This commit addresses crashes that occurred when running oneDNN matmul, convolution, and layer normalization tests in libc++ hardened mode. The issue stemmed from the improper initialization of the operands_stack_alloca arrays in the emitters. To remedy this, the commit introduces a new method, EmitOneDnnOperandsAlloca, which efficiently allocates memory for the operands of oneDNN custom calls. This change not only fixes the crashes but also includes minor refactoring for better code organization.

In addition to the main fix, the commit modifies several files related to the XLA (Accelerated Linear Algebra) service, specifically within the CPU backend. The changes enhance the handling of operand allocation for oneDNN calls, ensuring that the arguments are correctly managed during the emission of LLVM IR. The updates also include adjustments to existing tests to ensure compatibility with the new implementation, ultimately improving the stability and performance of oneDNN operations within the XLA framework.

Files changed

third_party/xla/xla/service/cpu/ir_emitter.cc
third_party/xla/xla/service/cpu/ir_emitter.h
third_party/xla/xla/service/cpu/tests/onednn_matmul_test.cc

2024-07-31T21:16:54 See commit

This commit introduces the registration of a Shape kernel for the string data type in TensorFlow, enhancing the framework's capabilities to handle string tensors in GPU operations. Specifically, the code modifications in shape_ops.cc include the addition of the string type to the GPU kernel registration process, allowing for more efficient processing of string data.

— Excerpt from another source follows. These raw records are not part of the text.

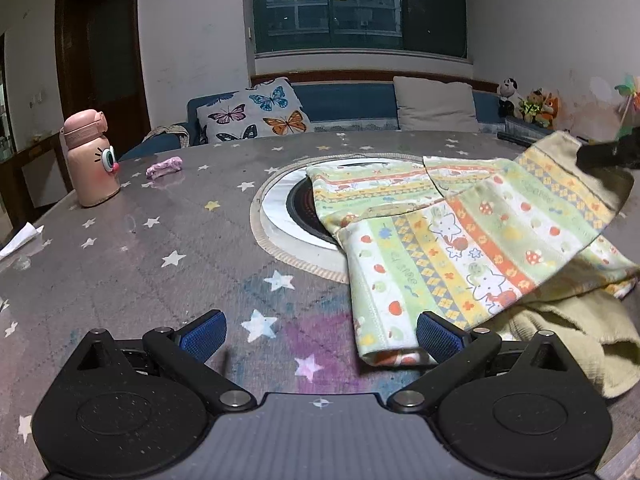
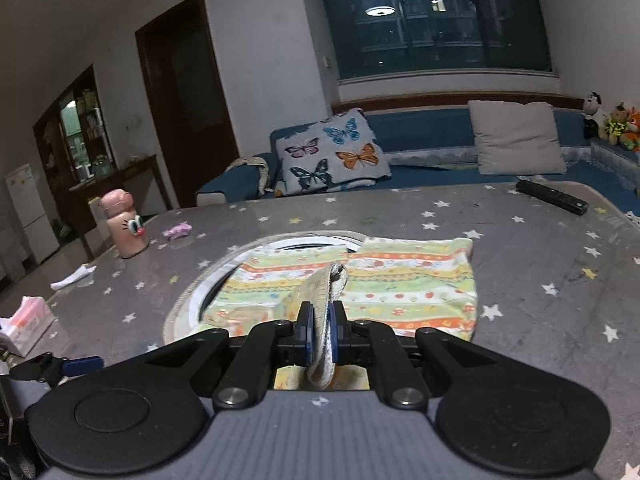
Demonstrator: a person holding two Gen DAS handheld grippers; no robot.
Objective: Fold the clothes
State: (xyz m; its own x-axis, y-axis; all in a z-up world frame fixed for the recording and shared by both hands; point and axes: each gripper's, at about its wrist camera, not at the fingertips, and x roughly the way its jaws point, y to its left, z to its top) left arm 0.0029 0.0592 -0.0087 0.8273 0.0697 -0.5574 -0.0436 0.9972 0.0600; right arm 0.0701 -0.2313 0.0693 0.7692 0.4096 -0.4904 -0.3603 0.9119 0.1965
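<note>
A child's patterned garment (image 1: 452, 236) in green, yellow and orange stripes lies on the star-print table, partly over a round inset hotplate (image 1: 288, 208). My left gripper (image 1: 320, 338) is open, low over the table, its right pad beside the garment's near cuff. My right gripper (image 2: 321, 330) is shut on a fold of the garment's edge (image 2: 326, 300) and holds it lifted; it shows as a dark shape at the far right in the left wrist view (image 1: 608, 154). The rest of the garment (image 2: 360, 284) lies flat ahead of it.
A pink cartoon bottle (image 1: 90, 158) stands at the table's left, with a pink scrap (image 1: 164, 166) and white paper (image 1: 20, 236) nearby. A tissue pack (image 2: 24, 320) and a black remote (image 2: 552, 196) lie on the table. A blue sofa with cushions (image 1: 256, 112) is behind.
</note>
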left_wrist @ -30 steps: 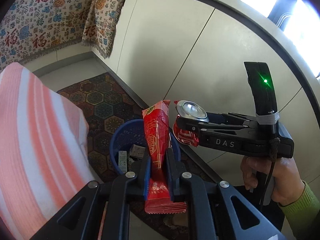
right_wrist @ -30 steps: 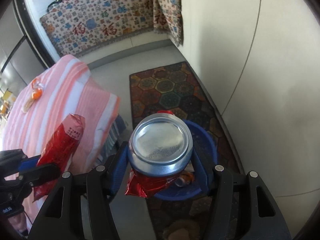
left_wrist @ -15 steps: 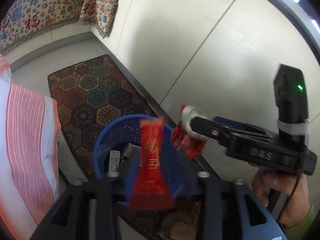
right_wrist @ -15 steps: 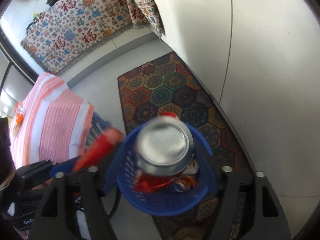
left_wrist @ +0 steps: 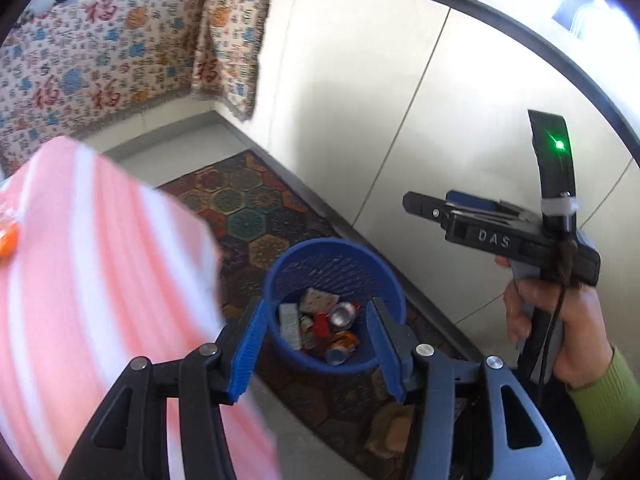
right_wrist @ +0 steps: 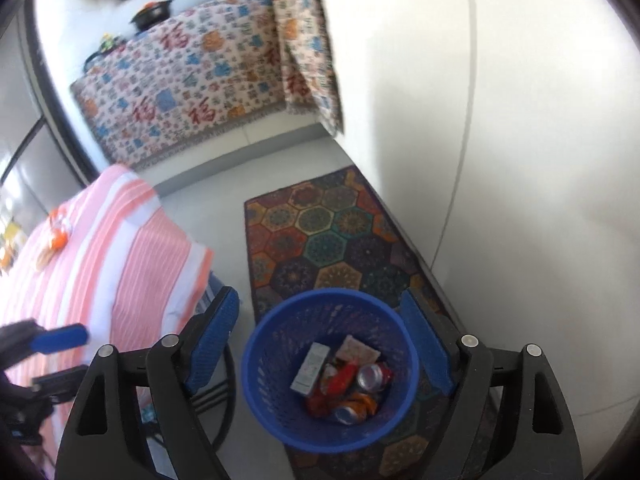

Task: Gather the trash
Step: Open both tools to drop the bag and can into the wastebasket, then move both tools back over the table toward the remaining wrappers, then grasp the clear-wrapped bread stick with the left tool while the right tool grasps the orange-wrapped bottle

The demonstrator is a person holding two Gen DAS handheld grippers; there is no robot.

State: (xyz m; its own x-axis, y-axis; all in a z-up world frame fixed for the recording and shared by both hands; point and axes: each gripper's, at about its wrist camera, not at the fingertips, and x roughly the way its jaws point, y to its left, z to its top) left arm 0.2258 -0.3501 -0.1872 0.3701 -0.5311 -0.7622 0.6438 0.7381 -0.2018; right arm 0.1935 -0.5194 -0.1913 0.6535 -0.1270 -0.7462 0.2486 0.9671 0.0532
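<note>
Here, left to right, a pink-striped bench (right_wrist: 100, 248) stands beside a patterned rug (right_wrist: 320, 236) along a pale wall. Both claws have just been opening: the left claw (left_wrist: 314, 346) and right claw (right_wrist: 326, 344) now gape empty, no longer gripping the red wrapper (right_wrist: 340, 378) and can (right_wrist: 370, 376). Those lie with other litter in the blue basket (right_wrist: 264, 392) on the rug.

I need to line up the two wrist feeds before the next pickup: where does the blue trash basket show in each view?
Left wrist: blue trash basket sits low, just right of centre, between the open left gripper fingers.
Right wrist: basket sits low at centre, between the open right gripper fingers.
Shared landmark: the hexagon-patterned rug under the basket, running along the wall.
</note>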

Additionally, the commit updates the testing module shape_ops_test.py to include comprehensive tests for string tensors, ensuring that various operations such as shape, rank, and size comparisons are thoroughly validated for both CPU and GPU executions. The new tests utilize random string arrays of varying dimensions to confirm the correctness of the shape operations, thereby improving the robustness of TensorFlow's functionality when dealing with string types.

Files changed

tensorflow/core/kernels/shape_ops.cc
tensorflow/python/kernel_tests/array_ops/shape_ops_test.py

2024-07-31T21:37:49 See commit

This commit introduces a new function that generates a compact ASCII art representation of occupied heap memory over time, enhancing the debugging capabilities of the heap simulator in the XLA (Accelerated Linear Algebra) service. The function calculates the best memory block size for visual representation and constructs a 2D memory map that indicates occupied and free memory blocks at various time intervals. It also includes logic to handle scenarios where the memory map exceeds a predefined dimension size, in which case it falls back to printing the details of the buffer nodes instead.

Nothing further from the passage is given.